InfoQ: What are the typical steps when using LLM to solve practical problems? What are the main challenges and difficulties you encounter in these steps? How do you address these challenges?

Li Li: Using LLM to solve practical problems typically involves several key steps, each with its unique challenges.

Typical business implementation steps include:

  1. Business insight and demand judgment: This is the first step of the project, requiring a deep understanding of business needs and pain points.
  2. Experiment and feasibility analysis: In this step, we conduct preliminary experiments to test the applicability and effectiveness of LLM.
  3. Application type iteration: Depending on the complexity of the scenario, we may start with Wrapper and gradually iterate to Flow and Agent.
  4. Feedback design and collection: Design effective feedback mechanisms to collect user feedback, which is crucial for model optimization.
  5. Continuous optimization design and implementation: Continuously optimize models and business processes based on collected feedback.

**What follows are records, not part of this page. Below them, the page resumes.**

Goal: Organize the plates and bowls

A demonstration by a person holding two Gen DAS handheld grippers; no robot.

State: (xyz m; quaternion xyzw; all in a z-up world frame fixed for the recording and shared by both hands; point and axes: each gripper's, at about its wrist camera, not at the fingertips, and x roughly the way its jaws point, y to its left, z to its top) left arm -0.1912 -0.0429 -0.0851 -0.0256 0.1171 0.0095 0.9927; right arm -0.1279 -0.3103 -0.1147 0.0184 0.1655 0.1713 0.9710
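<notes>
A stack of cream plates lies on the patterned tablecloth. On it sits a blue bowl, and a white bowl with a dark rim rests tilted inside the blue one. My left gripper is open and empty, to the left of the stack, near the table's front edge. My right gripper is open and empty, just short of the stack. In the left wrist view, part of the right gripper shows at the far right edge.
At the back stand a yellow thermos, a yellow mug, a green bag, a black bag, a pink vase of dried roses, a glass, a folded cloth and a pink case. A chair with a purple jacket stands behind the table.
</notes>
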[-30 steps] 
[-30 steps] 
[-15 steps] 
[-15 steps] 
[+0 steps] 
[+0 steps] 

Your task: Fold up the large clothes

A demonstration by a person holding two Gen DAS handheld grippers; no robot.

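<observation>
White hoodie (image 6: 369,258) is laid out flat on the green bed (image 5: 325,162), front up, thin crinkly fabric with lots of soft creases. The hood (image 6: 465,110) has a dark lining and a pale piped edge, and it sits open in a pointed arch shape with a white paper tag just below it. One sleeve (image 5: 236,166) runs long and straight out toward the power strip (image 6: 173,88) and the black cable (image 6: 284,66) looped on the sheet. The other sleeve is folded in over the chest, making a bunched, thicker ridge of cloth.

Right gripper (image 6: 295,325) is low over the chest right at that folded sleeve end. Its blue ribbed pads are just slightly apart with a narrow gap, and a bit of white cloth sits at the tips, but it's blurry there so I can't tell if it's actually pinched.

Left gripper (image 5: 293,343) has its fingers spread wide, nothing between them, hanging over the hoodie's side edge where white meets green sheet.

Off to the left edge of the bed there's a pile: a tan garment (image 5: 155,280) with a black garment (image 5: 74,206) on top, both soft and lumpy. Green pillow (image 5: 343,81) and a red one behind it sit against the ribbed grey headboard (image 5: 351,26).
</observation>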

The main challenges we encounter in these steps include:

  • Business understanding: Deeply understanding business needs often requires close collaboration with business parties, which may involve personally participating in business processes.
  • Model capability: There may be a gap between the theoretical capability of the model and its actual application effect.
  • Tool maturity: The tools available in the market may not be mature enough, sometimes requiring open-source contributions or self-development.
  • LLM stability: Including the stability of responses and processes, which needs to be addressed through carefully designed prompts and process control mechanisms.
  • LLM response format and quality: Ensuring that LLM responses meet business needs and are of high quality requires continuous feedback and optimization.

Response strategies:

  • Deep collaboration: Work closely with business parties to ensure a thorough understanding of business needs.
  • Continuous experimentation: Continuously adjust and optimize LLM applications through ongoing experiments and feasibility analysis.
  • Feedback mechanisms: Design effective feedback mechanisms, such as ChatBot’s likes and similarity evaluations, SQL correctness evaluations, etc., to collect user feedback and optimize models.
  • Enhance tools and processes: Develop or improve tools, optimize business processes, and improve the application effect and stability of LLM.

InfoQ: What is Copilot, and how does it differ from other AI application methods?

Li Li: Copilot is a very specific interaction method in AI applications, seeking a balance between flexibility and ease of use, aiming to reduce users’ cognitive burden while providing effective support.

Core features and applications of Copilot:

Copilot can be seen as a user’s “digital assistant” or “coach,” embedded in the user’s workflow to provide proactive suggestions and support. The key to this method is that it can capture a large amount of contextual information, enabling AI to provide more accurate and useful suggestions. For example, GitHub Copilot provides code suggestions in a programming environment, while Database Copilot may assist in database management or query optimization.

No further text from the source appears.